- Instructions to follow:
In the data below, how many lines contain the string "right"? Give only the number.

- Data segment:
━━━━━━━━━━━━━━━━

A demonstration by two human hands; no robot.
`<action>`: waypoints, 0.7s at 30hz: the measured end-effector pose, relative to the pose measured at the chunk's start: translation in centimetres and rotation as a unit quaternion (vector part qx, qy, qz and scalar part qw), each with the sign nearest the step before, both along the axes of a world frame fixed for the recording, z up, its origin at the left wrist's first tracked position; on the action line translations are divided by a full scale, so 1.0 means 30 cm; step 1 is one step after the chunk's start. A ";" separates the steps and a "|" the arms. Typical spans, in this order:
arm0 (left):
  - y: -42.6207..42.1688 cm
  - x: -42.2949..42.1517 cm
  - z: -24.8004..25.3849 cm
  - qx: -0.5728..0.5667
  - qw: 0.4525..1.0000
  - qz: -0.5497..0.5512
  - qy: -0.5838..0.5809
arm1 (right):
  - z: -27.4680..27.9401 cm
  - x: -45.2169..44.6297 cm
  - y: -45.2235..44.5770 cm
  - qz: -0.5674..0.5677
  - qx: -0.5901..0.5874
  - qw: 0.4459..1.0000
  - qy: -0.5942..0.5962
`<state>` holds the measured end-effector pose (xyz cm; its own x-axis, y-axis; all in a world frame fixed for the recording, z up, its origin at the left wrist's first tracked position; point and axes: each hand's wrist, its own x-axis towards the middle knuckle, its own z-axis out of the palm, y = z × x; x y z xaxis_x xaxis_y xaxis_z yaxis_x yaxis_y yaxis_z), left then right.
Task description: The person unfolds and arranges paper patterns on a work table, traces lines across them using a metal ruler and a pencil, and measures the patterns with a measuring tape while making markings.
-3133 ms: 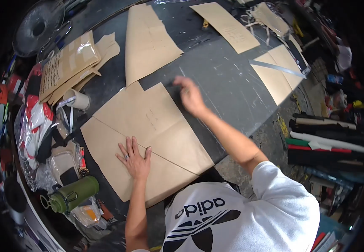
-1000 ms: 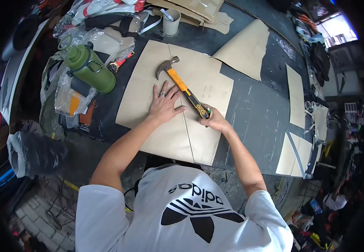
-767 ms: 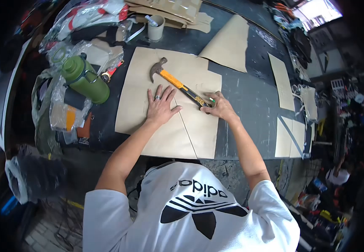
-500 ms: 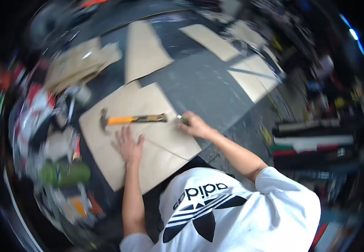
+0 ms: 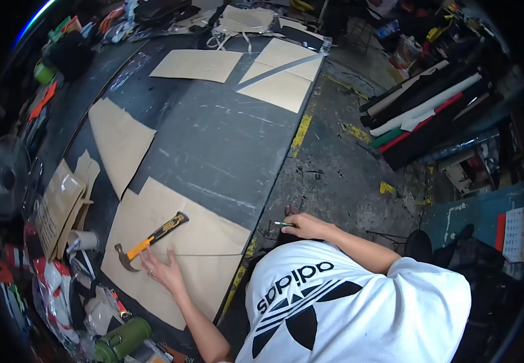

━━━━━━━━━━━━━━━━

- Problem solution:
2